> **Exercise instructions**
Please retype the whole listing so that it matches the original exactly.

> **Data segment**
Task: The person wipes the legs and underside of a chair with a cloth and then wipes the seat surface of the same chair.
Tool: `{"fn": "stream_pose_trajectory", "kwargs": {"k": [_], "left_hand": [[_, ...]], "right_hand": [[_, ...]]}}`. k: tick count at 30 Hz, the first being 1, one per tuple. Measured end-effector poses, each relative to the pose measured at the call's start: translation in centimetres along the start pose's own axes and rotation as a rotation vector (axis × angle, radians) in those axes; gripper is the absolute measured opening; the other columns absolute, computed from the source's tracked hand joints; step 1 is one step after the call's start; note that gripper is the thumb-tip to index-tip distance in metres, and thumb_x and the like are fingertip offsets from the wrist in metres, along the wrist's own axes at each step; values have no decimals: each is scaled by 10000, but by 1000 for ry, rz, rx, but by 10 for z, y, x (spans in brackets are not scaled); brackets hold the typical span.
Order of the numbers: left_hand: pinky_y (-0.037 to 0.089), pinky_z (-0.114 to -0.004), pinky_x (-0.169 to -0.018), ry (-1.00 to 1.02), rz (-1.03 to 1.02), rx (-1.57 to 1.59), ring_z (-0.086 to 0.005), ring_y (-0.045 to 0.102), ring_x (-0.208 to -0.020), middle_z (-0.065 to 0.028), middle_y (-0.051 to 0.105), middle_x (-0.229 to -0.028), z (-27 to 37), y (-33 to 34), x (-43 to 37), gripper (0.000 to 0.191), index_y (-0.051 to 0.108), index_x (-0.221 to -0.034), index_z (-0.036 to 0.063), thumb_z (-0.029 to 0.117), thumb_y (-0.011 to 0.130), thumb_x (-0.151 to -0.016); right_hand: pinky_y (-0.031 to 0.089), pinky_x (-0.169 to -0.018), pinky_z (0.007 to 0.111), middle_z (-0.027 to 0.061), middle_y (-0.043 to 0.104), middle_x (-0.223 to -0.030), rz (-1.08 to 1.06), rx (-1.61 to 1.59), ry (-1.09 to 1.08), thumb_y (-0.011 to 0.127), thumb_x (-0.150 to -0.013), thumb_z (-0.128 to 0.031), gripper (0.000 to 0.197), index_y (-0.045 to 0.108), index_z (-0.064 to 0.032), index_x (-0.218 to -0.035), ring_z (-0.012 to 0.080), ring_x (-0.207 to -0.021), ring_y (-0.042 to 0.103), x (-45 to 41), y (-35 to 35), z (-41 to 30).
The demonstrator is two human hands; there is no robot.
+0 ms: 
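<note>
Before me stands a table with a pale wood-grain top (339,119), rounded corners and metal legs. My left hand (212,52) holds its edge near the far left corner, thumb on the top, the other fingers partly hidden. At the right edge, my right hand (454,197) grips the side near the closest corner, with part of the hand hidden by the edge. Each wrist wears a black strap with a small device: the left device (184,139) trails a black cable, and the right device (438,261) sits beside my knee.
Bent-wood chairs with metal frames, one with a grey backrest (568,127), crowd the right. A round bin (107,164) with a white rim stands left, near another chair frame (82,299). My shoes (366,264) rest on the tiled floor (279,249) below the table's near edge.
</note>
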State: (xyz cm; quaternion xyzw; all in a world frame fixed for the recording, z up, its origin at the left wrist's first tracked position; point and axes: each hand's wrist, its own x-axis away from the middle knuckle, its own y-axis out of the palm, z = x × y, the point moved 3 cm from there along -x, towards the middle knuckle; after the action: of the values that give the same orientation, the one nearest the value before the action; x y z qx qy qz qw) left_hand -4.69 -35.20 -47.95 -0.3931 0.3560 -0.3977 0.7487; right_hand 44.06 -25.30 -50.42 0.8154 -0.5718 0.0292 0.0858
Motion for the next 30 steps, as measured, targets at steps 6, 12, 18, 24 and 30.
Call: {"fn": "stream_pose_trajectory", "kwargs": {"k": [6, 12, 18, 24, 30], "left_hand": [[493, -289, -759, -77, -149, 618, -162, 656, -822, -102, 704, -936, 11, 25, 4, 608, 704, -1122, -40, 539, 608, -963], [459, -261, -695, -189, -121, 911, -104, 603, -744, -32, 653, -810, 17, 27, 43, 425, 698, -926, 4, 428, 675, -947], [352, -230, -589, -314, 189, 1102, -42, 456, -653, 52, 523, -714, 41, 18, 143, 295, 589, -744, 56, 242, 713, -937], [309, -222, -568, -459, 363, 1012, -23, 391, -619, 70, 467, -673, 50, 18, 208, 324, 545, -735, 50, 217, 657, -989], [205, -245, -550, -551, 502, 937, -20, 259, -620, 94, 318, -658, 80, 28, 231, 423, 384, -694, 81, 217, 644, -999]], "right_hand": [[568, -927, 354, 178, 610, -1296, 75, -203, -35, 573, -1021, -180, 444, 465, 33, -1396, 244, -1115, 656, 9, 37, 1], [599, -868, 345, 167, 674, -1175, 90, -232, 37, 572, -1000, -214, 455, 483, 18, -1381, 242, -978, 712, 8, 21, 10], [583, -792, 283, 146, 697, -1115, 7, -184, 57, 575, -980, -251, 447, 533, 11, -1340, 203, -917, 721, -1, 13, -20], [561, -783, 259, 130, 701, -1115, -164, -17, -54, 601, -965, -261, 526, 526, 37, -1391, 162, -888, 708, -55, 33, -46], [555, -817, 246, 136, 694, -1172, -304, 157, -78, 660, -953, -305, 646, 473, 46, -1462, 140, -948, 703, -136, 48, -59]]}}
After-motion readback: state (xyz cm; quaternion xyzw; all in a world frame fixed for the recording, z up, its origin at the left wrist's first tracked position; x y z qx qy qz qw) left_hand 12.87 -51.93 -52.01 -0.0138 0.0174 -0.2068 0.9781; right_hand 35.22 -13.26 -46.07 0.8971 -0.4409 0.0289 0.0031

> **Task answer**
Task: The person wipes the legs and underside of a chair with a cloth and then wipes the seat surface of the same chair.
Tool: `{"fn": "stream_pose_trajectory", "kwargs": {"k": [_], "left_hand": [[_, ...]], "right_hand": [[_, ...]]}}`. k: tick count at 30 Hz, the first being 1, one per tuple. Measured end-effector poses, each relative to the pose measured at the call's start: translation in centimetres along the start pose's own axes and rotation as a rotation vector (axis × angle, radians) in those axes; gripper is the absolute measured opening; the other columns absolute, computed from the source's tracked hand joints; step 1 is one step after the call's start; note that gripper is the thumb-tip to index-tip distance in metres, and thumb_x and the like are fingertip offsets from the wrist in metres, along the wrist's own axes at each step; values have no decimals: each is scaled by 10000, but by 1000 for ry, rz, rx, but by 10 for z, y, x (spans in brackets are not scaled); brackets hold the typical span.
Order of the numbers: left_hand: pinky_y (-0.037 to 0.089), pinky_z (-0.114 to -0.004), pinky_x (-0.169 to -0.018), ry (-1.00 to 1.02), rz (-1.03 to 1.02), rx (-1.57 to 1.59), ring_z (-0.086 to 0.005), ring_y (-0.045 to 0.102), ring_x (-0.208 to -0.020), middle_z (-0.065 to 0.028), middle_y (-0.051 to 0.105), middle_x (-0.229 to -0.028), z (-27 to 37), y (-33 to 34), x (-43 to 37), gripper (0.000 to 0.191), index_y (-0.051 to 0.108), index_x (-0.221 to -0.034), index_z (-0.036 to 0.063), thumb_z (-0.029 to 0.117), thumb_y (-0.011 to 0.130), thumb_x (-0.151 to -0.016); right_hand: pinky_y (-0.031 to 0.089), pinky_x (-0.169 to -0.018), pinky_z (0.007 to 0.111), middle_z (-0.027 to 0.061), middle_y (-0.043 to 0.104), middle_x (-0.223 to -0.030), rz (-1.08 to 1.06), rx (-1.61 to 1.59), ry (-1.09 to 1.08), thumb_y (-0.011 to 0.127), thumb_x (-0.150 to -0.013), thumb_z (-0.128 to 0.031), gripper (0.000 to 0.197), index_y (-0.045 to 0.108), index_z (-0.064 to 0.032), index_x (-0.218 to -0.035), ring_z (-0.012 to 0.080), ring_x (-0.207 to -0.021), ring_y (-0.042 to 0.103), x (-45 to 41), y (-35 to 35), z (-41 to 30).
The demonstrator is two human hands; there is no robot.
+0 ms: 
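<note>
Before me stands a table with a pale wood-grain top (339,119), rounded corners and metal legs. My left hand (212,52) holds its edge near the far left corner, thumb on the top, the other fingers partly hidden. At the right edge, my right hand (454,197) grips the side near the closest corner, with part of the hand hidden by the edge. Each wrist wears a black strap with a small device: the left device (184,139) trails a black cable, and the right device (438,261) sits beside my knee.
Bent-wood chairs with metal frames, one with a grey backrest (568,127), crowd the right. A round bin (107,164) with a white rim stands left, near another chair frame (82,299). My shoes (366,264) rest on the tiled floor (279,249) below the table's near edge.
</note>
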State: (xyz cm; quaternion xyzw; all in a world frame fixed for the recording, z up, its origin at the left wrist's first tracked position; point and axes: each hand's wrist, its own x-axis away from the middle knuckle, its own y-axis out of the palm, z = x × y, the point moved 3 cm from there along -x, towards the middle knuckle; after the action: of the values that give the same orientation, the one nearest the value before the action; x y z qx qy qz qw) left_hand -4.69 -35.20 -47.95 -0.3931 0.3560 -0.3977 0.7487; right_hand 44.06 -25.30 -50.42 0.8154 -0.5718 0.0292 0.0858
Motion for the next 30 steps, as measured, targets at steps 6, 12, 18, 24 and 30.
Call: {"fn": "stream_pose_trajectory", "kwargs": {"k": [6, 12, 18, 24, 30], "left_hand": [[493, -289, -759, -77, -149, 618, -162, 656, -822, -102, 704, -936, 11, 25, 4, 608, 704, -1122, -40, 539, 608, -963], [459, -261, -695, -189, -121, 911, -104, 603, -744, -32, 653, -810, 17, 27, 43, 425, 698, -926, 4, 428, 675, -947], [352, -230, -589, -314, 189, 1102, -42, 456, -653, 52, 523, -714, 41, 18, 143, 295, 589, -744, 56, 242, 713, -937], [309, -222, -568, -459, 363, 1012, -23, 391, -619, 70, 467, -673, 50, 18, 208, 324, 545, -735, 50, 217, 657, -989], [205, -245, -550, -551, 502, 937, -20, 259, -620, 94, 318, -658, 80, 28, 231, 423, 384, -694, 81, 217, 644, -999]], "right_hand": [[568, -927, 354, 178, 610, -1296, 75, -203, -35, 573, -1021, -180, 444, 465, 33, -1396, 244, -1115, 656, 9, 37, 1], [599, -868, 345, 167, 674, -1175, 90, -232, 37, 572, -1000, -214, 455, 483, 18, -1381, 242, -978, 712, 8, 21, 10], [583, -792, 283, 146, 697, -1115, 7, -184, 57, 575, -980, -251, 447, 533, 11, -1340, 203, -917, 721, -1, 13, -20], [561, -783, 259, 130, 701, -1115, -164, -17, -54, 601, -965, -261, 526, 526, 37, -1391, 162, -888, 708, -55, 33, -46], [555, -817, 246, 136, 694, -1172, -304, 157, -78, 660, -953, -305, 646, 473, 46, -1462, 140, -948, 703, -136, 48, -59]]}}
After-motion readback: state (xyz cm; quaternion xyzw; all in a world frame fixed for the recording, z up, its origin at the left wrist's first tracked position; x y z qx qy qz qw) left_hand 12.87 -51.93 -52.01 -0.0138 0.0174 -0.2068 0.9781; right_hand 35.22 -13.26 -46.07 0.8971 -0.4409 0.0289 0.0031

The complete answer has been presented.